**Problem:** Below is a listing with pictures in it; transcribe exactly the lines from the one that has "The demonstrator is" through the one that has "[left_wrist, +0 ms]", and omit those pictures.

=======

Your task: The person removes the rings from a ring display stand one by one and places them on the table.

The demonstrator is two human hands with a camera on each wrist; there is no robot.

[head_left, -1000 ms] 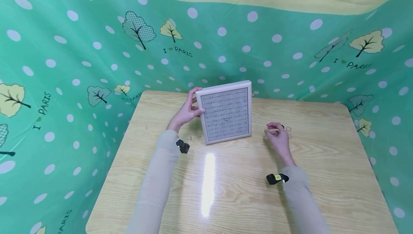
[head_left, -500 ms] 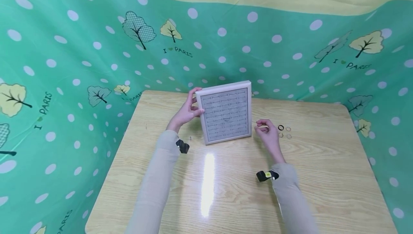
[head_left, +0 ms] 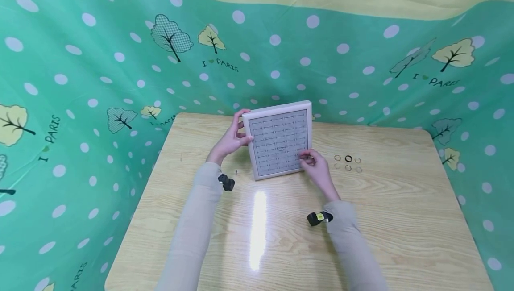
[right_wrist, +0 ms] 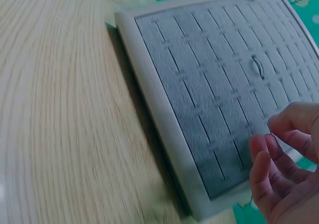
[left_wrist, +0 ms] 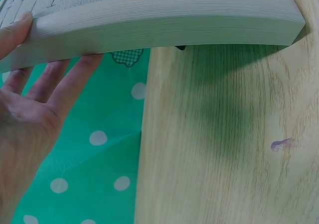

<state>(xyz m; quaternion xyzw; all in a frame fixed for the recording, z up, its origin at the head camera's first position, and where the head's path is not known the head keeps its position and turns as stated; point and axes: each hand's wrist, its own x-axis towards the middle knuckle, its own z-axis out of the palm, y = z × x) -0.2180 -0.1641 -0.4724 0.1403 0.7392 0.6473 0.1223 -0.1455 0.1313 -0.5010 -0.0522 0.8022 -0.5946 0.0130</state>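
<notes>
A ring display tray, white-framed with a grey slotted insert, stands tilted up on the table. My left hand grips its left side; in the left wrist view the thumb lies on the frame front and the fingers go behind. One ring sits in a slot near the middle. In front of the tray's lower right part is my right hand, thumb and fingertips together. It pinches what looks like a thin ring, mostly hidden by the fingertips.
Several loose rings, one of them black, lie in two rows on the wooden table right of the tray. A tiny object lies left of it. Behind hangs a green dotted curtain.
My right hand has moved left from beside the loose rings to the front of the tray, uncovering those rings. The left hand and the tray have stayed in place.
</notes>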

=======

**Response:**
The demonstrator is two human hands with a camera on each wrist; there is no robot.

[head_left, -1000 ms] 
[head_left, -500 ms] 
[head_left, +0 ms] 
[right_wrist, +0 ms] 
[left_wrist, +0 ms] 

What needed an answer now has one.